Each Day of Opioid Use Determines Likelihood of Future Misuse

Important research from the CDC recently published contains valuable information serving to facilitate answers in regard to the relationship between initial prescriptions in patients and how those prescriptions pertain to long-term opioid use (and the likely and eventual misuse). An early prescription given to participants unfamiliar with opioids was found to be associated with the likelihood of long-term and chronic use of the painkillers studied. Though this might seem obvious to many of us, up until this report many of the specifics regarding these associations were largely still hypothesized and were lacking empirical evidence needed to guide prescribing patterns. Basically, there was just a lot left to be learned.
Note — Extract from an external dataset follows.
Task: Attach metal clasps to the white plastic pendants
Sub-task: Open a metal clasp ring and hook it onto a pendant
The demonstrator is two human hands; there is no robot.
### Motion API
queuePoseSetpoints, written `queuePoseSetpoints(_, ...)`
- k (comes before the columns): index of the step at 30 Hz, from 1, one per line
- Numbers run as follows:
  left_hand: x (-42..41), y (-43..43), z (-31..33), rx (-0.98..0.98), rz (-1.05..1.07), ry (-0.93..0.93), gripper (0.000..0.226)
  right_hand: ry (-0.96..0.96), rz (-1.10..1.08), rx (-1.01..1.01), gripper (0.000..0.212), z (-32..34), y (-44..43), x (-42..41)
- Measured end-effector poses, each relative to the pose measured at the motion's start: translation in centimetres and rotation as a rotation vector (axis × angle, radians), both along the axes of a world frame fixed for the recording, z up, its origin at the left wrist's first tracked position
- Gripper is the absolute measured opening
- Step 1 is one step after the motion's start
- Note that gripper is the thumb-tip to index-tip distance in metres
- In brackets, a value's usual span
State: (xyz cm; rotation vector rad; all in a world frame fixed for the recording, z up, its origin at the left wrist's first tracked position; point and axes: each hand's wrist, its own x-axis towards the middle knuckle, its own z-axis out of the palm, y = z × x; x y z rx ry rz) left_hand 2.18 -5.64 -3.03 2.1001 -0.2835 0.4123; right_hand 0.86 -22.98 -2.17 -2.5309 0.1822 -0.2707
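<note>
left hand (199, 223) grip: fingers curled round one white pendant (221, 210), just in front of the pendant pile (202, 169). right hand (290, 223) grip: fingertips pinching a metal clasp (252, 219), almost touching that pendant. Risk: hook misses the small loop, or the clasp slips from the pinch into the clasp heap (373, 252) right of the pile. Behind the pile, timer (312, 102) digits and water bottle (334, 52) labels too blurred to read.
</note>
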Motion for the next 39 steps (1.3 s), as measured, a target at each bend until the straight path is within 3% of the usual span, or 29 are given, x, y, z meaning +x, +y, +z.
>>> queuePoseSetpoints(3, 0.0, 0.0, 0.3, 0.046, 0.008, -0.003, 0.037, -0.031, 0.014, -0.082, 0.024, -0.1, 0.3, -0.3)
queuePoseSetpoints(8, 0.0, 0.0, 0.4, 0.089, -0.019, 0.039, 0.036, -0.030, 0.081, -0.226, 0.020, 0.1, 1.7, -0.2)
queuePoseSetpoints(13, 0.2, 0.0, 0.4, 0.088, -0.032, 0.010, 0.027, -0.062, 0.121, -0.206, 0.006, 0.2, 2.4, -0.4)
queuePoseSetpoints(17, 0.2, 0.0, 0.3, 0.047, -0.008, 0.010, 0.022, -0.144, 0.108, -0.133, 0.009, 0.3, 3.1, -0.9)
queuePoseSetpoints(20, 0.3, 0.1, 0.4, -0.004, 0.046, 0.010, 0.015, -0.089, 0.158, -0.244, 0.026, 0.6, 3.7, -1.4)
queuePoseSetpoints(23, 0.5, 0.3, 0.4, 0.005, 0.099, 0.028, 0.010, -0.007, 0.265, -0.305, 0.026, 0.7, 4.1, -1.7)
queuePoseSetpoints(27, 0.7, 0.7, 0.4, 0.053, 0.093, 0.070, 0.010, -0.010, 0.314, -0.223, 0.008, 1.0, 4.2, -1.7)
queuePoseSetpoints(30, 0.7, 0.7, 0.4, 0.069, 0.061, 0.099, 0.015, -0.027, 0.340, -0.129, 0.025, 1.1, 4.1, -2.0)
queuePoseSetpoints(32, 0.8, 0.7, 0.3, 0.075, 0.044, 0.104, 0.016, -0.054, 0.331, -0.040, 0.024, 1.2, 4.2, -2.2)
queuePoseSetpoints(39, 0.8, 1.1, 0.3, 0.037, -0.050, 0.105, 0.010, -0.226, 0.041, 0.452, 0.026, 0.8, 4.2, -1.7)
The short and quick of what this report revealed was this:

  • In a sample of individuals unfamiliar with opioids that received a prescription of an opioid-based pain reliever, researchers observed that the likelihood of the initial opioid use becoming prolonged (or chronic), increased with each additional day that the medication was provided to the patient beginning on the third day.
  • The above increase (of early painkiller use leading to an eventual long-term use) was highest on the fifth and thirty-first days. These periods correlated with a second prescription or refill (that is, a prescription or refill of the initial painkiller prescription).
  • The highest probability of long-term, chronic opioid use (observed at durations of both one and three years) was seen in individuals that maintained active prescriptions to long-acting opioids (the second highest probability was found in those regularly prescribed the prescription painkiller tramadol).

Naturally, this data is only valuable if something is done with it. That being said, the study also included some important implications for prescribers and pharmacists as they conduct their duties moving forward:

  • The data provides deterring knowledge that an authorization for a second prescription is likely to double the risk of opioid use in the following year.
  • It challenges clinicians to re-evaluate (on a daily basis) their prescribing decisions and adjust accordingly.
  • It encourages increased discussions between prescribers and patients regarding long-term opioid use, especially in the early stages of the initial prescriptions. This aims to allow goals and timelines to be set by both clients and prescribers, and a re-evaluation to occur that’s more likely to identify warning signs of future misuse.